Inertial force, as the name implies is the force due to the momentum of the fluid. This is usually expressed in the momentum equation by the term $(\rho v)v$. So, the denser a fluid is, and the higher its velocity, the more momentum (inertia) it has. As in classical mechanics, a force that can counteract or counterbalance this inertial force is the force of friction (shear stress). In the case of fluid flow, this is represented by Newtons law, $\tau_x = \mu \frac{dv}{dy}$. This is only dependent on the viscosity and gradient of velocity. Then, $Re = \frac{\rho v L}{\mu}$, is a measure of which force dominates for a particular flow condition.

The inertial forces are what gives rise to the dynamic pressure. Another way to look at the Reynolds Number is by the ratio of dynamic pressure $\rho u^2$ and shearing stress $μ v/ L$ and can be expressed as $$Re =\frac{\rho u^2} {μ v/ L} = \frac{ u L} {\nu} $$

At very high Reynolds numbers, the motion of the fluid causes eddies to form and give rise to the phenomena of turbulence.
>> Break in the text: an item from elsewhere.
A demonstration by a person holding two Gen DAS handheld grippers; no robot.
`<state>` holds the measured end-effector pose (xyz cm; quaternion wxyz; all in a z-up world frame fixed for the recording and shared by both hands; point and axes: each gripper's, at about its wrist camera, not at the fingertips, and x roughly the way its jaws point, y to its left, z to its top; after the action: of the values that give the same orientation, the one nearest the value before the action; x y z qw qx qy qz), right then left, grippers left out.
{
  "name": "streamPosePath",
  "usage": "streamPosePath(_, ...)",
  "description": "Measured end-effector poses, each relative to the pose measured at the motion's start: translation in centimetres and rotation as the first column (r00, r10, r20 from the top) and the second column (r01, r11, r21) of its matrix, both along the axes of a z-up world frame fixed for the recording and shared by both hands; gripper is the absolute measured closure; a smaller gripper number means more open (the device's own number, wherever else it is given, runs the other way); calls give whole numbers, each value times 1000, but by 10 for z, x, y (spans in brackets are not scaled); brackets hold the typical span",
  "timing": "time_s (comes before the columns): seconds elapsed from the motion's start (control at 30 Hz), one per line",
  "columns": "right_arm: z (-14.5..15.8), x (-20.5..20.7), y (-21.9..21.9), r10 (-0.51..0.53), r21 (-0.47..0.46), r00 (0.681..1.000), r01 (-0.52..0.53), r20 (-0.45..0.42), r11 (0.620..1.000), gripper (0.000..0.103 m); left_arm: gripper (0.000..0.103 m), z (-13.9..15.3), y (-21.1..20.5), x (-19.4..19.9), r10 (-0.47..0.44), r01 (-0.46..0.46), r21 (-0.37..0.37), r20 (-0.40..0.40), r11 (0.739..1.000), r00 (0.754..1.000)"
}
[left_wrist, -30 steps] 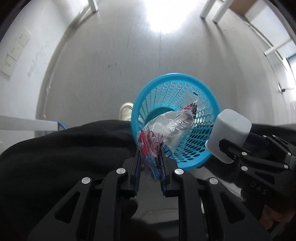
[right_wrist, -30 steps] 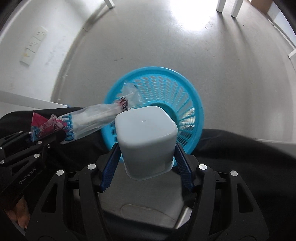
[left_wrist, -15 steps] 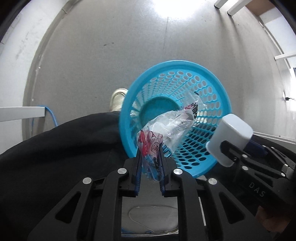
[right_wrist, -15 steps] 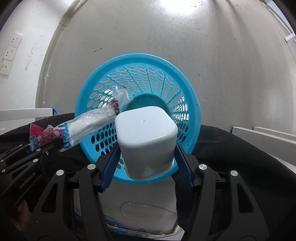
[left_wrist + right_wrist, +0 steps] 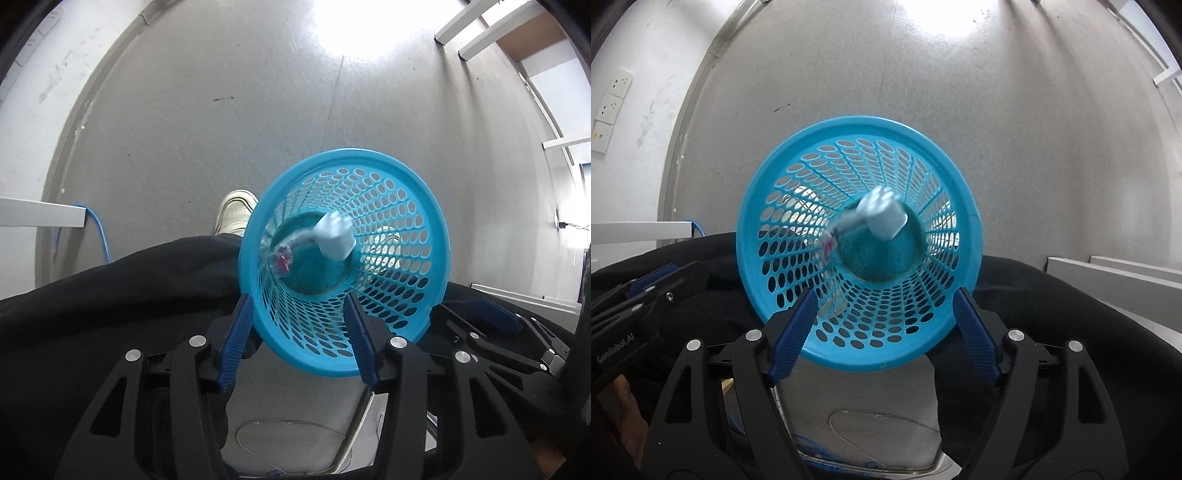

  • $\begingroup$ I think your answer can be improved by putting more emphasis on the dynamic pressure to explain it in the context of forces. $\endgroup$
    – Bernhard
    Oct 8 '13 at 20:40
  • $\begingroup$ I'm not sure if I'm correct, but in the last latex equation, shouldn't it be vL/(v kinematic viscosity) rather than uL/v? Or could you explain why its written as rho.v.L/mu before? $\endgroup$ Nov 25 '14 at 20:43
  • 2
    $\begingroup$ @mcodesmart in your answer, $v$ is velocity, $\nu$ is kinematic viscosity, and $u$ is what? $\endgroup$
    – Armadillo
    Dec 12 '17 at 19:57
  • $\begingroup$ In en.wikipedia.org/wiki/Characteristic_length they suggest setting L to system volume divided by system boundary area do you agree this is a good choice for L? $\endgroup$
    – Emil
    Sep 28 '18 at 16:23

Newton’s second law can be written as

$$m a = f_1 + f_2 + \cdots + f_n$$

The term $m a$ having dimensions of force and being proportional to the mass of the body, which is a measure of its inertia, is often named inertia force. So, according to the previous equation, the inertia force is just the resultant force acting on the body under analysis. In Fluid Mechanics it is advantageous to use mass per unit volume of the body (fluid in this case), that is its density, so that Newton’s law (or rather, the Navier-Stokes equation) is written with the terms having dimensions of force per unit volume of fluid.

When fluids flow, different types of forces act on the fluid. These are represented in the previous equation by $f_1$, $f_2$,$\cdots$ , $f_n$. Suppose viscous forces are represented by $f_2$. Back to the original question, the Reynolds number (Re) associated with the fluid flow would be, in this case, $m a / f_2$. So, in fluid flow, Re is a measure of the ratio between the resultant force (or inertia force) and viscous force acting on the fluid. Notice that the viscous force is part of the inertia force. In other words, Re is the ratio between the resultant force acting on the fluid and one of its components.

Our intuition regarding effects of inertia forces is quite good because in daily life our muscles overcame inertia of static bodies all the time. Inertia of moving bodies are also easily perceptible when our velocity (for instance in a moving car) changes magnitude or direction, that is, when we are accelerated relative to the ground (notice that a is a factor in the inertia force). Effects of viscous forces are much more subtle and require specific experiments.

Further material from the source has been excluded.